Einigung bei Gehälterabkommen: Plus von zwei Prozent für 2025 und 0,5 Prozent Aufschlag für 2026

Das neue Gehälterabkommen für den öffentlichen Dienst steht. Demnach sollen die Staatsbediensteten für das Jahr 2025 eine Gehaltserhöhung von zwei Prozent erhalten, im kommenden Jahr wird der Punktwert noch einmal um 0,5 Prozent erhöht. Insgesamt steht also eine Erhöhung von 2,51 Prozent im Raum, was den Staat in den kommenden zwei Jahren 195 Millionen Euro und anschließend jeweils 108 Millionen Euro pro Jahr kosten wird.

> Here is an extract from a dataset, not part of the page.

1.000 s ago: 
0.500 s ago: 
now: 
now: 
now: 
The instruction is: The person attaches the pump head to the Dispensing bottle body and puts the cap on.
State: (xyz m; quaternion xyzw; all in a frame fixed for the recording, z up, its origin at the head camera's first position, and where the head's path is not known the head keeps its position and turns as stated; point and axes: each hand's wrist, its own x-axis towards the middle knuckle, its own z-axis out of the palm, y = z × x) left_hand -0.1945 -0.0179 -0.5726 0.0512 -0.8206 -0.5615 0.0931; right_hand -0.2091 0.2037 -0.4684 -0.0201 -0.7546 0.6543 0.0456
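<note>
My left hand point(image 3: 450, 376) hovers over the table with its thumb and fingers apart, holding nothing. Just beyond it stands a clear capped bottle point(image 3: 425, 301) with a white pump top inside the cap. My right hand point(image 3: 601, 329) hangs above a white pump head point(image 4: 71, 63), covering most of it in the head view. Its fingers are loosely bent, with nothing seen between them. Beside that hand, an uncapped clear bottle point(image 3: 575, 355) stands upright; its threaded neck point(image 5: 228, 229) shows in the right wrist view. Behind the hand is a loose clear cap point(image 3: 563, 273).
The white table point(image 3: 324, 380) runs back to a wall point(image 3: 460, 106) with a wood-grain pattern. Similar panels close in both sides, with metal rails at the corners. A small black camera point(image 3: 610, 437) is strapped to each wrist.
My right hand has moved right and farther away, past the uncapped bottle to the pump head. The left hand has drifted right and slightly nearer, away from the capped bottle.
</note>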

Serge Wilmes hat am Mittwoch das neue Gehälterabkommen mit der CGFP unterschrieben

Serge Wilmes hat am Mittwoch das neue Gehälterabkommen mit der CGFP unterschrieben Foto: Editpress/Hervé Montaigu

Serge Wilmes (CSV), Minister für den öffentlichen Dienst, hat am Mittwochmorgen den erfolgreichen Abschluss der Verhandlungen um ein Gehälterabkommen im öffentlichen Dienst in der Chamber bekannt gegeben. Demnach haben sich der CSV-Minister und die Staatsbeamtengewerkschaft CGFP auf eine Erhöhung des Punktwertes um zwei Prozent für das Jahr 2025 geeinigt. Im Jahr 2026 folgt dann noch eine weitere Erhöhung um 0,5 Prozent – eine Erhöhung von insgesamt 2,51 Prozent.